* **Dataset entries**

- - - -

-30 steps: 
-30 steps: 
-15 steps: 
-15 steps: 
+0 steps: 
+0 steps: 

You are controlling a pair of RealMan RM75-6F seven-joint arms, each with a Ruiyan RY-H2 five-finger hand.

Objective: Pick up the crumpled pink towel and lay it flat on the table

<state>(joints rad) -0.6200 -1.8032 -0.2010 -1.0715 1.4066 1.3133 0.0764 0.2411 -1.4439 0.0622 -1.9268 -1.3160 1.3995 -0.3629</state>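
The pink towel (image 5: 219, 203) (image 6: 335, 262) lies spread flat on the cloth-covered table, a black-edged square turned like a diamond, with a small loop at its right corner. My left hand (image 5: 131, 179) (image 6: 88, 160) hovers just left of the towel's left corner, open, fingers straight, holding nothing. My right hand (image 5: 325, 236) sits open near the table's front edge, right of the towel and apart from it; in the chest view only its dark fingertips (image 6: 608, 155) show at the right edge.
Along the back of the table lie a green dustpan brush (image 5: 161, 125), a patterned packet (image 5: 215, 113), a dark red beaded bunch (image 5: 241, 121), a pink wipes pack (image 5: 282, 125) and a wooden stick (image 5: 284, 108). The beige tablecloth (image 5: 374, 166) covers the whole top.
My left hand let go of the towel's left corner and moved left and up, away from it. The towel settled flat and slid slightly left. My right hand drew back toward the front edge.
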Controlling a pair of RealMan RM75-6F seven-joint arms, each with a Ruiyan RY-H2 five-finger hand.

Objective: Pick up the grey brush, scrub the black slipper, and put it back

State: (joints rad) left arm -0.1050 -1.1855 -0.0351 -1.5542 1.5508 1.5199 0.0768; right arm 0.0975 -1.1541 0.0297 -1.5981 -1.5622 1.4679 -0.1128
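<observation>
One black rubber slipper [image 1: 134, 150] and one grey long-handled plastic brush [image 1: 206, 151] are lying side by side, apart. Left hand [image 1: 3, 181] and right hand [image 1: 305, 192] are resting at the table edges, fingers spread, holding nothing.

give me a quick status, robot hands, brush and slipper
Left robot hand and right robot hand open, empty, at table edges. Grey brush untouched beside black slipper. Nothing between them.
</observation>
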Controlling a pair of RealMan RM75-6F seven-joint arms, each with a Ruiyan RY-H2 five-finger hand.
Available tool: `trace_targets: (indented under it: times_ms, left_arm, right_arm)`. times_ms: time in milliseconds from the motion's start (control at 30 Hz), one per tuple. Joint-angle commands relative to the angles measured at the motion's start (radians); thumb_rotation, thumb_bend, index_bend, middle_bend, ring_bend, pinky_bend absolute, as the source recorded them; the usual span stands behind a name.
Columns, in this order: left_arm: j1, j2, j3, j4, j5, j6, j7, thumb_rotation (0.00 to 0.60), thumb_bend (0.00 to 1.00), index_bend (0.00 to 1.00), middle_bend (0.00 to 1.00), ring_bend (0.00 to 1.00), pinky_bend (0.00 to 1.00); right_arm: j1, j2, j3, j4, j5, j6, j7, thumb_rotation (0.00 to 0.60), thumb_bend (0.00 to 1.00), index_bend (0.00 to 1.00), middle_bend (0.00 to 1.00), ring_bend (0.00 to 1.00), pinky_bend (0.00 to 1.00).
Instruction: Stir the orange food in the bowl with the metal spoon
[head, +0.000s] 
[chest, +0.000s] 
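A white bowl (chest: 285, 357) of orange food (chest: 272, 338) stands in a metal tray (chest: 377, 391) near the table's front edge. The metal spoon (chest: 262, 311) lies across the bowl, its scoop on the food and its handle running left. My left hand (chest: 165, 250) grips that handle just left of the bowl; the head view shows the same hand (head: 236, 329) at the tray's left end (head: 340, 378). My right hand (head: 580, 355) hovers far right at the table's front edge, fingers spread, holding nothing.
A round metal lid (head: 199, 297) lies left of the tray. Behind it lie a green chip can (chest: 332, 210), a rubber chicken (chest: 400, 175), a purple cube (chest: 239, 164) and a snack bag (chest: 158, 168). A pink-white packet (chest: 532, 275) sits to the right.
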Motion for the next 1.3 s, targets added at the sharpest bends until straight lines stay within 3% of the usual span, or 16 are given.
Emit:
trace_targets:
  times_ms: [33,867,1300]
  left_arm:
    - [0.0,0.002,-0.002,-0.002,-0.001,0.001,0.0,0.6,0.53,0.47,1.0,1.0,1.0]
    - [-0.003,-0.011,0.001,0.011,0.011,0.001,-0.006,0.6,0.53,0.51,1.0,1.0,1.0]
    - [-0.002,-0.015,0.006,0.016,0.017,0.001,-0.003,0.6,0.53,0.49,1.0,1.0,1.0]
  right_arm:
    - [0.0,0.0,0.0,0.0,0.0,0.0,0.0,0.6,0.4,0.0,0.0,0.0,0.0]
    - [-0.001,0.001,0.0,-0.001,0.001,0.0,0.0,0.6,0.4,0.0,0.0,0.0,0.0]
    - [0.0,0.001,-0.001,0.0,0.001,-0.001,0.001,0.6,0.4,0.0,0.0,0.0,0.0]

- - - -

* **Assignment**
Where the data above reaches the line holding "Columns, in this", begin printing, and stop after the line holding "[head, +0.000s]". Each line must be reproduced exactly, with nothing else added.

* **Solution for this exercise**
Columns, in this order: left_arm: j1, j2, j3, j4, j5, j6, j7, thumb_rotation (0.00 to 0.60), thumb_bend (0.00 to 1.00), index_bend (0.00 to 1.00), middle_bend (0.00 to 1.00), ring_bend (0.00 to 1.00), pinky_bend (0.00 to 1.00); right_arm: j1, j2, j3, j4, j5, j6, j7, thumb_rotation (0.00 to 0.60), thumb_bend (0.00 to 1.00), index_bend (0.00 to 1.00), middle_bend (0.00 to 1.00), ring_bend (0.00 to 1.00), pinky_bend (0.00 to 1.00).
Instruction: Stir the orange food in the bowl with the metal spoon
[head, +0.000s] 

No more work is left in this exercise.